Use a custom query instead of loading tables, allowing you to join data from multiple tables. As long as the query does not include its own filtering, you can still use the built-in modes for incremental queries (in this case, using a timestamp column). Note that this limits you to a single output per connector and because there is no table name, the topic “prefix” is actually the full topic name in this case.

So the key is that "topic.prefix": "incre_test"

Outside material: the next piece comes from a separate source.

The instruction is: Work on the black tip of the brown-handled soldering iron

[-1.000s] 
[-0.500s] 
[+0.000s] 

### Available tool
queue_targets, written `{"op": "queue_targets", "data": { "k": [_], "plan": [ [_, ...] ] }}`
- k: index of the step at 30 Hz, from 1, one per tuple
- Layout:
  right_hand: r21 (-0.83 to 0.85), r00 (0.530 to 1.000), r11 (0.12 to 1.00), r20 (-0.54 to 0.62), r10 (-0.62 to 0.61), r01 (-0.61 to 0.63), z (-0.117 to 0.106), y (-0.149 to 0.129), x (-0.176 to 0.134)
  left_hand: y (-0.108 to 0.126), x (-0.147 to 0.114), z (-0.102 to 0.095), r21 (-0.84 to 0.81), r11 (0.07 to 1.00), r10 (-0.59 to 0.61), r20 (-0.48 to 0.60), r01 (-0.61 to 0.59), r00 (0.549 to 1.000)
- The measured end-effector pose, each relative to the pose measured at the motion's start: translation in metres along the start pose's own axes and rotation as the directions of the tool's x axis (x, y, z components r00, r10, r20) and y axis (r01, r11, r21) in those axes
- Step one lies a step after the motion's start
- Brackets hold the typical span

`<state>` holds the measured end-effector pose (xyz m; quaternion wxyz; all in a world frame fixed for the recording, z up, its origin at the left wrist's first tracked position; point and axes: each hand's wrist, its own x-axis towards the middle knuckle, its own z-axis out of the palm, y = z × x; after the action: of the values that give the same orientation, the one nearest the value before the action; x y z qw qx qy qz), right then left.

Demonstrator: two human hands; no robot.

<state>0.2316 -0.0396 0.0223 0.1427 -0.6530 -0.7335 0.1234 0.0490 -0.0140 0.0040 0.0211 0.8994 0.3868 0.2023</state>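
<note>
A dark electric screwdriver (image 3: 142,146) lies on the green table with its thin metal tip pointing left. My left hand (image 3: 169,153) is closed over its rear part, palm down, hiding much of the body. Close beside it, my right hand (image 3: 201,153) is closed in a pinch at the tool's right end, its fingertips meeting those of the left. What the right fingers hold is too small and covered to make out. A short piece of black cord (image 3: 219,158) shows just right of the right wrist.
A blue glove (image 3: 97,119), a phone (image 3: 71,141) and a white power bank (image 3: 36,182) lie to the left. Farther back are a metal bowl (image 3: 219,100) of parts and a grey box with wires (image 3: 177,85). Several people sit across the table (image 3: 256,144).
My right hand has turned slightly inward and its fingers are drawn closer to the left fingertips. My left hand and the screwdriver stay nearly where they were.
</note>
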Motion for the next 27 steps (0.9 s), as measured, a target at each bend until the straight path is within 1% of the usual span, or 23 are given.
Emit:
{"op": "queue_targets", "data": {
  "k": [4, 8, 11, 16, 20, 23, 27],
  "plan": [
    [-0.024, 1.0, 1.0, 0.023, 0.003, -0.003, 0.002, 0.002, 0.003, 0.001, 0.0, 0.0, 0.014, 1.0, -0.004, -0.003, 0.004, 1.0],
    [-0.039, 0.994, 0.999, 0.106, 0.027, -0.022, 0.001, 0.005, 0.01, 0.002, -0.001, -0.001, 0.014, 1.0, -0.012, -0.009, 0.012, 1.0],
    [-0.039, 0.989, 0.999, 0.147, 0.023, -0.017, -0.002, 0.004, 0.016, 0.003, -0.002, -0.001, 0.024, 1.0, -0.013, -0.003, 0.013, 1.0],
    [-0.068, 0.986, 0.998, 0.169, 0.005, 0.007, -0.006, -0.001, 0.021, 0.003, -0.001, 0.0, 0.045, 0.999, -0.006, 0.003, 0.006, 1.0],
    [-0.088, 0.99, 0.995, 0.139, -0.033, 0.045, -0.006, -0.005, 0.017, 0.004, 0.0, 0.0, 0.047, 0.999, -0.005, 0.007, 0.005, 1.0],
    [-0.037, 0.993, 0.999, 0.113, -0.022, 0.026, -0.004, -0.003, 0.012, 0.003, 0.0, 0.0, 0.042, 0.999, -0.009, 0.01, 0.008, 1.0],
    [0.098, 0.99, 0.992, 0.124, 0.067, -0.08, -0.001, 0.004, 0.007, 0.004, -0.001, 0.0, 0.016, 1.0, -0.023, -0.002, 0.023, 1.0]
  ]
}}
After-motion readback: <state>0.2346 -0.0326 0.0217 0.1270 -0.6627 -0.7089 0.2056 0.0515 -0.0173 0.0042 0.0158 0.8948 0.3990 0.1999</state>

Follow up on the previous setting, the proper config should be

{"name" : "test_connector",
    "config" : {
        "connector.class": "io.confluent.connect.jdbc.JdbcSourceConnector",
        "connection.url": "jdbc:postgresql://12.34.5.6:5432/",
        "connection.user": "user",
        "connection.password": "password",
        "key.converter": "org.apache.kafka.connect.storage.StringConverter",
        "topic.prefix": "incre_test",
        "mode": "incrementing",
        "value.converter": "io.confluent.connect.avro.AvroConverter",
        "query" :"SELECT cast(replace(id, 'ab','') as integer) as id , name from test ORDER BY id ASC",
        "incrementing.column.name":"id",
        "value.converter.schema.registry.url": "http://schema-registry_url.com",
        "key.converter.schema.registry.url": "http://schema-registry_url.com",
        "offset.flush.timeout.ms": 2000,

    }
}
0
votes

I am afraid you cannot use your varchar id in incrementing mode because it is not an incrementing column/type. According to Confluent Docs,

Incrementing Column: A single column containing a unique ID for each row, where newer rows are guaranteed to have larger IDs, i.e. an AUTOINCREMENT column. Note that this mode can only detect new rows. Updates to existing rows cannot be detected, so this mode should only be used for immutable data. One example where you might use this mode is when streaming fact tables in a data warehouse, since those are typically insert-only.